EMEA and APAC regions are different. Nevertheless, good marketing in those regions can be even more critical. 

Startups must build a strong marketing presence to avoid
being left behind

Identifying and addressing marketing weaknesses immediately
can lead to significant growth and success.

One area that founders and investors are often preoccupied
with is ‘finding the secret marketing sauce’ that will create large amounts of sales
revenue. This drive could show up in any number of ways:

Each of these ideas is fantastic, but one of them alone will not solve all your marketing needs.

All these desires spring from human nature: the desire to achieve great results fast. While that is a laudable aim, you will still need a structured marketing plan.

Genius startup founder and billionaire investor, Bela
Hatvany waxes lyrical about how, over the years, when powerful investors pushed
him hard for a deadline for results, he’d tell them that he’d achieve them in
‘the fullness of time’!

Investors no doubt found his comments infuriating! I certainly wouldn’t use that exact phrase myself to a client. But he has achieved great success in business by being patient. 

Pushy marketing rarely works, especially on larger deals.

B2B buyers are getting increasingly savvy and don’t
appreciate being pushed into buying. You need to nurture a relationship with
them over time. 

Building such a relationship requires brilliant insights and nurturing a great network, community, and brand, and time.

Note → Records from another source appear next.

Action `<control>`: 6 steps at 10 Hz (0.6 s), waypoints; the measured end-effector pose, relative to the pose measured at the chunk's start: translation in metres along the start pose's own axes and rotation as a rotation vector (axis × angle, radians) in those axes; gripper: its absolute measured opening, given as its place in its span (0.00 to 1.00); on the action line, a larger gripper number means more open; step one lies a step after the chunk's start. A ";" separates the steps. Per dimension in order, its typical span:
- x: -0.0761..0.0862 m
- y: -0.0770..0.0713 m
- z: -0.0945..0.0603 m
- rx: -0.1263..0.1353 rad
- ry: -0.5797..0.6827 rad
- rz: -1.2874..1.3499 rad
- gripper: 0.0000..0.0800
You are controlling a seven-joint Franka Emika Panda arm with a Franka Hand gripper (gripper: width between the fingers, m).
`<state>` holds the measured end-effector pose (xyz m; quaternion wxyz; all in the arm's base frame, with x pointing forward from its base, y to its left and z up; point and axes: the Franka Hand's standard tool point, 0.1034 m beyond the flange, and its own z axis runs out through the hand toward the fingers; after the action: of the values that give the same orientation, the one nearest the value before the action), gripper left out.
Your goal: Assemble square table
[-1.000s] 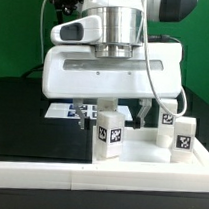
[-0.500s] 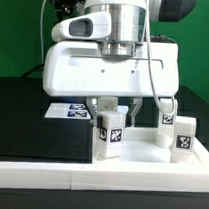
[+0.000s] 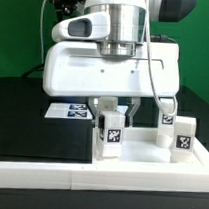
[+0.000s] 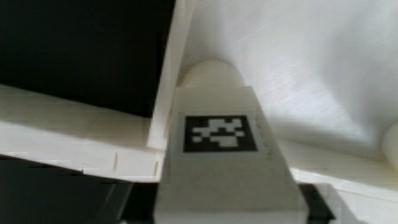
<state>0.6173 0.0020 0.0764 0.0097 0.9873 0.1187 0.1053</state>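
A white leg post (image 3: pixel 111 134) with a black-and-white tag stands upright at the near left corner of the square table's white slab (image 3: pixel 141 155). My gripper (image 3: pixel 116 115) comes down over the post from above, one finger (image 3: pixel 96 109) on each side of its top. In the wrist view the post (image 4: pixel 221 140) fills the middle, and dark pads (image 4: pixel 135 205) press against both of its sides. The gripper (image 4: pixel 226 208) is shut on this leg post. Further tagged leg posts (image 3: pixel 182 137) stand at the exterior view's right.
The marker board (image 3: pixel 70 111) lies on the black worktop (image 3: pixel 36 128) behind the gripper, toward the exterior view's left. A white ledge (image 3: pixel 88 179) runs along the front. The arm's broad white body (image 3: pixel 110 68) hangs over the middle and hides what lies behind it.
The fingers have come together from wide open onto the sides of the leg post. The arm and the post have stayed in place.
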 end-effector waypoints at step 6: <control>0.000 -0.001 0.001 0.013 0.014 0.678 0.36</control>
<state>0.6172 0.0028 0.0758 -0.0330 0.9698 -0.2158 0.1087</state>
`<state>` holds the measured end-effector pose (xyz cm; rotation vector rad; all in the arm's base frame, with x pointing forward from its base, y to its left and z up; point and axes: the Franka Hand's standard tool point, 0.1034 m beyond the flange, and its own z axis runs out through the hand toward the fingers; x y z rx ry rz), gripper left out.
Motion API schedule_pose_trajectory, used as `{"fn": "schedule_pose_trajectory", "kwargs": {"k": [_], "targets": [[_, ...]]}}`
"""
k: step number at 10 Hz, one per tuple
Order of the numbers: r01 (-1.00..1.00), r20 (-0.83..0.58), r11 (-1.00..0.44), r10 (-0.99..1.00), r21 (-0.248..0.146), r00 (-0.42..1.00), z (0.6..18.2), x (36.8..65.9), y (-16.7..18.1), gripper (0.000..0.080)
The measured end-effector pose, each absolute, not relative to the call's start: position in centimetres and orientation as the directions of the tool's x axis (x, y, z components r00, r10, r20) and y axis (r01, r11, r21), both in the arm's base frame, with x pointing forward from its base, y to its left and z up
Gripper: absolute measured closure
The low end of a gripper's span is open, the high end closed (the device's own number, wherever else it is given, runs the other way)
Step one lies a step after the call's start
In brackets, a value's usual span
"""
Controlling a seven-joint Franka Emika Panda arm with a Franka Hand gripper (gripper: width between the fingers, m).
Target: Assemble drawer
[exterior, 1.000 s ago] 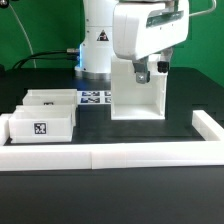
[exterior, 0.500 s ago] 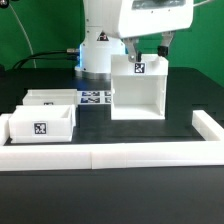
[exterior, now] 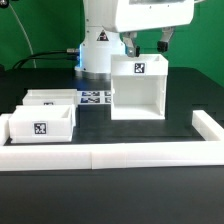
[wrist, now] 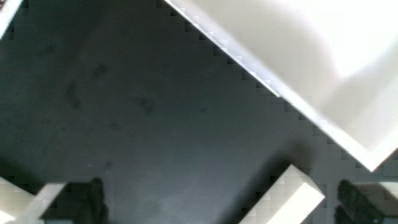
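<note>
One low white border wall (exterior: 110,157) runs across the bottom of the exterior frame on the black surface (exterior: 120,135). Behind it, at lower left, sits the near tray (exterior: 40,127), its tag facing forward, with the far tray (exterior: 50,98) just behind. Right of centre stands the box housing (exterior: 138,95), open face forward and a tag on top. The marker board (exterior: 95,97) lies farther back at centre. Just above the housing hangs the hand (exterior: 146,44), fingers (exterior: 130,45) spread apart and empty.

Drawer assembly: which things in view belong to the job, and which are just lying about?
Job:
housing
front tray
back tray
gripper, open above the housing

Lying about:
marker board
border wall
</note>
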<state>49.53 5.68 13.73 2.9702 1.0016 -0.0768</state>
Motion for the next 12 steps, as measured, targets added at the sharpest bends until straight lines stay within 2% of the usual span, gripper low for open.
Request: {"fn": "schedule_pose_trajectory", "kwargs": {"k": [1,2,3,6,9,12], "targets": [[0.604,-0.048,-0.797,0.604,-0.009,0.796,13.7,49.5,5.7,0.015],[0.516,-0.009,-0.857,0.516,-0.003,0.857,14.0,49.0,5.5,0.015],[0.414,-0.002,-0.91,0.414,0.005,0.91,14.1,47.4,5.4,0.015],[0.214,0.0,-0.977,0.214,0.014,0.977,14.0,45.6,7.4,0.015],[0.057,-0.026,-0.998,0.058,-0.036,0.998,13.0,43.6,8.9,0.015],[0.063,-0.022,-0.997,0.063,-0.033,0.998,13.1,43.8,8.8,0.015]]}}
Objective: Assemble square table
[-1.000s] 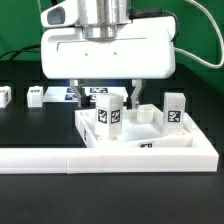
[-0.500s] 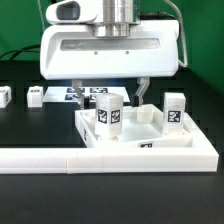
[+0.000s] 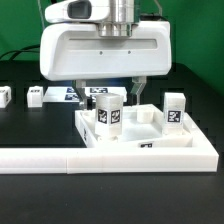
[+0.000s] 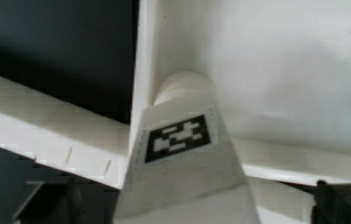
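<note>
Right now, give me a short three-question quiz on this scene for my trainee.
1. True or false: the claw is shut on a leg.
2. How many legs stand upright on the tabletop? A one, B two, C four.
3. Fill in: the loose legs lie on the exterior view's ___ side.

Key:
1. False. It is open, with a finger on either side of the near leg.
2. B. They are the near leg and the corner leg.
3. Left.
</note>
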Available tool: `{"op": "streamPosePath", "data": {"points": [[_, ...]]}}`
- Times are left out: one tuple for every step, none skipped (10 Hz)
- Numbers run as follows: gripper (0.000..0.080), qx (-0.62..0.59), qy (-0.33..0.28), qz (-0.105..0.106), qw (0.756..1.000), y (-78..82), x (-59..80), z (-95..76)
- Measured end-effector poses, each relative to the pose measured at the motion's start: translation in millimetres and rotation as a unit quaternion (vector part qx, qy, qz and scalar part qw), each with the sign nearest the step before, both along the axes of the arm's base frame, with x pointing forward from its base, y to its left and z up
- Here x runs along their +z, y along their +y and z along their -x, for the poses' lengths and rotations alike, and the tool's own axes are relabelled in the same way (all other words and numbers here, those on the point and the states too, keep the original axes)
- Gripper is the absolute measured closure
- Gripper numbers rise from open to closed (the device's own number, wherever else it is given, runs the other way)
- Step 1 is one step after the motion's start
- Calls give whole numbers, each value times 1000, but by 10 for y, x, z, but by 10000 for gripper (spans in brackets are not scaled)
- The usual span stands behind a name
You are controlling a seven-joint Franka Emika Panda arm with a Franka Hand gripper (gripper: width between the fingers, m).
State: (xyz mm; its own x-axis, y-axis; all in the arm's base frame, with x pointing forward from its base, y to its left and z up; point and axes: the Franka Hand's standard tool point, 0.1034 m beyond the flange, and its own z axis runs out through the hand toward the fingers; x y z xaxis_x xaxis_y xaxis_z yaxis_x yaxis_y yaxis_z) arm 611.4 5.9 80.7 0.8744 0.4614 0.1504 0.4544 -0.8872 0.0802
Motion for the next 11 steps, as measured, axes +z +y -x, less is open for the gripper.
{"op": "streamPosePath", "data": {"points": [[178,3,0,1,1000,-1,-1,1],[178,2,0,0,1000,-1,-1,1],[357,2,0,0,1000,-1,-1,1],[513,2,0,0,1000,-1,-1,1],[513,-1,0,0,1000,-1,-1,1],[511,-10,0,-2,1000,-1,-2,1],[511,-26,0,-5,1000,1,-2,1],[511,-59,0,-11,998,-1,-2,1],[511,-105,-1,-21,994,-3,-3,0],[511,-155,-1,-31,987,2,-2,-2],[511,-190,-2,-37,981,1,-3,-1]]}}
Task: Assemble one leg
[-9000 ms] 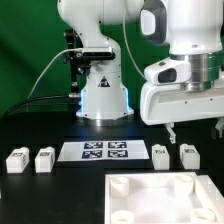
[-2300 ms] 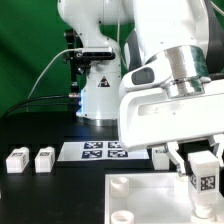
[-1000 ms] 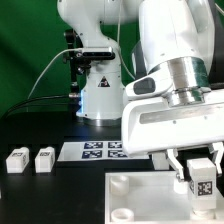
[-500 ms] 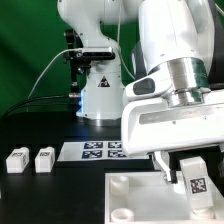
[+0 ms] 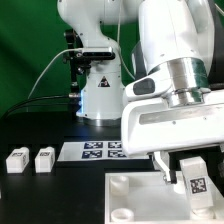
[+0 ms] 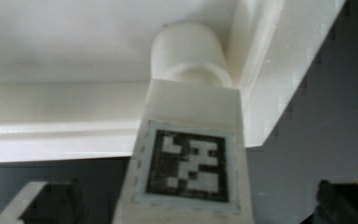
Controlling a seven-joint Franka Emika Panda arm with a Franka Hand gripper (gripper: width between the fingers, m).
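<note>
At panel's far corner on exterior view's right | small white plastic tagged leg point(image 5: 193, 183) standing in large white tray-like panel point(image 5: 140, 195) socket | gripper point(image 5: 187, 170) straddling, fingers spread, gripping nothing | leg looking light, rigid, smooth; take flat sides.

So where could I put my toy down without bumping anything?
The black table is bare in front of the two spare legs, between them and the white panel. Another bare strip runs behind those legs, beside the marker board. The exterior view's right is crowded: the gripper stands there, jaws open around the leg in the panel's corner.
</note>
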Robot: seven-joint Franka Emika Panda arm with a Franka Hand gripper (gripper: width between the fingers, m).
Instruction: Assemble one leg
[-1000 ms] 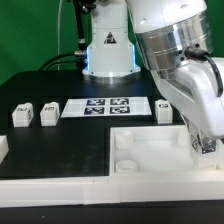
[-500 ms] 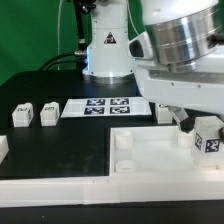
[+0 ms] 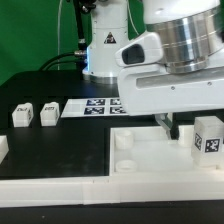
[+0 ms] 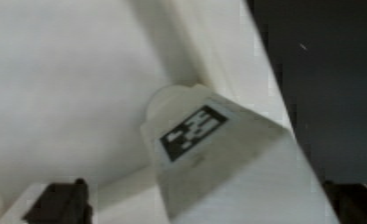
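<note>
A leg, a small white block with a black-and-white marker, stands upright on the large white panel near its corner at the exterior view's right. My gripper hangs just above the panel, a little to the exterior view's left of the leg and apart from it. In the wrist view the leg sits by the panel's edge, ahead of my gripper. The dark fingertips stand wide apart with nothing held between them.
Two more legs stand on the black table at the exterior view's left. The marker board lies behind the panel. The robot base is at the back. A white part sits at the left edge.
My gripper let go of the leg, rose and moved toward the exterior view's left. The leg stays standing on the panel.
</note>
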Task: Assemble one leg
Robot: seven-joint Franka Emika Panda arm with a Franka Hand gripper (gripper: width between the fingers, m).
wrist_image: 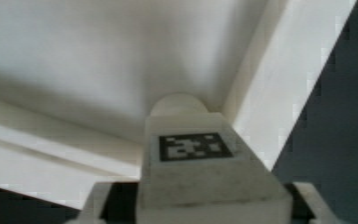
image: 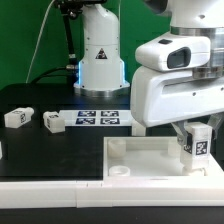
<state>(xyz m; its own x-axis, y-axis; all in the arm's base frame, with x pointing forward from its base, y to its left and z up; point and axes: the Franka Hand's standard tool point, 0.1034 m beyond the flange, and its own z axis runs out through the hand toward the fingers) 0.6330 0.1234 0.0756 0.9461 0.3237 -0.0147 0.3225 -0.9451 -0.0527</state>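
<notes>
My gripper is shut on a leg, a white blocky peg with a square tag, and holds it upright over the white tray near the tray's far corner on the exterior view's right. In the wrist view the leg fills the space between my fingers, tag facing the camera, with the tray's rim and floor behind it. I cannot tell whether the leg's lower end touches the tray. Two loose legs lie on the black table at the exterior view's left.
The marker board lies behind the tray. The robot base stands at the back. A round socket shows at the tray's near corner. Another white part shows at the exterior view's left edge.
</notes>
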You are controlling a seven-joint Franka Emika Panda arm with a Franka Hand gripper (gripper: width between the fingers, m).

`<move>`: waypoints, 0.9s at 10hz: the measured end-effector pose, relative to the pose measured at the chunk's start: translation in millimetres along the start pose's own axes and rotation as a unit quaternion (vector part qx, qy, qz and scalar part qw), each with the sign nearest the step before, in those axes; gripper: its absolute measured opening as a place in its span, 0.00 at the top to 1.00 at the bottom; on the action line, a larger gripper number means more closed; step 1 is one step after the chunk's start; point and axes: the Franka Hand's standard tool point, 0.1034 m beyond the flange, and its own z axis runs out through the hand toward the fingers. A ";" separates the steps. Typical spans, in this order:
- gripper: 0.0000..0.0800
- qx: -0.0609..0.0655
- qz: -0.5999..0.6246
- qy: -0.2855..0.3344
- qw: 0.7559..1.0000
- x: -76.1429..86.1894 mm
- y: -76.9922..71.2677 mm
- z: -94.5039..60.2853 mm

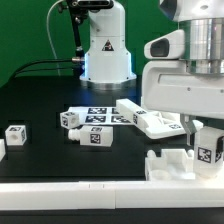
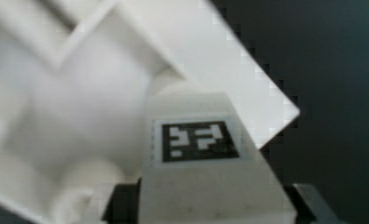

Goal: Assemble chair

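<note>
One white chair block (image 2: pixel 207 165), black-and-white tag (image 2: pixel 199 140), between gripper (image 2: pixel 213 203) fingers (image 2: pixel 124 203) — whether clamped, cannot tell

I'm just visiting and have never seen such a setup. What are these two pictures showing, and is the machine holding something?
This is one robot arm building a white plastic chair from loose parts. The exterior view comes from a camera off the arm, looking over the black table; the arm's white base stands at the back. The wrist view comes from a camera on the arm's wrist, looking along its gripper, a hand with two fingers. On the table lie white chair pieces with black-and-white square tags: a small block on the exterior view's left, a cluster of pieces in the middle, a flat slab beside them. A long plain white rail runs along the near edge. A tagged block sits between the fingers; whether they already grip it firmly, I cannot tell.
</note>
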 end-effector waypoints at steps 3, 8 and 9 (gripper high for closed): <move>0.64 0.011 0.200 -0.026 0.979 1.8 2.2 0.8; 0.23 0.028 -0.041 -0.013 0.999 -1.1 -2.9 -0.7; 0.23 0.029 -0.094 -0.012 0.995 -2.4 -3.4 -1.0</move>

You also need to discover when a prospect is ‘in market’ – the slippery and elusive buying intent! 

Gartner recently produced a graphic demonstrating a typical B2B buying process. This process requires a sophisticated, light touch. 

In short, your startup creates exciting, creative, and innovative content that engages with your audience across all the main channels and draws them into your company. This will include:

  • Email Campaigns
  • Ads
  • Webinars
  • Roundtables
  • White Papers
  • Case Studies
  • Video

You need to take some risks here – you cannot just produce a lot of vanilla or AI-created content (AI replicates formulas; it’s not innovative or creative, which requires breaking out of those patterns to form entirely new ones).

Such stellar results can rarely be achieved overnight. They can be best accomplished if you remember to:

  1. Create high-quality content 
  2. Work with creative and inspiring content
    strategists
  3. Build a psychologically safe environment that
    supports innovation and testing
  4. Value, support, and trust your marketing team

 Though segmentation and targeting in B2B marketing are valuable, startups sometimes undervalue the power of great ideas to motivate the right buyers to come to them. After all, that is what inbound marketing is all about.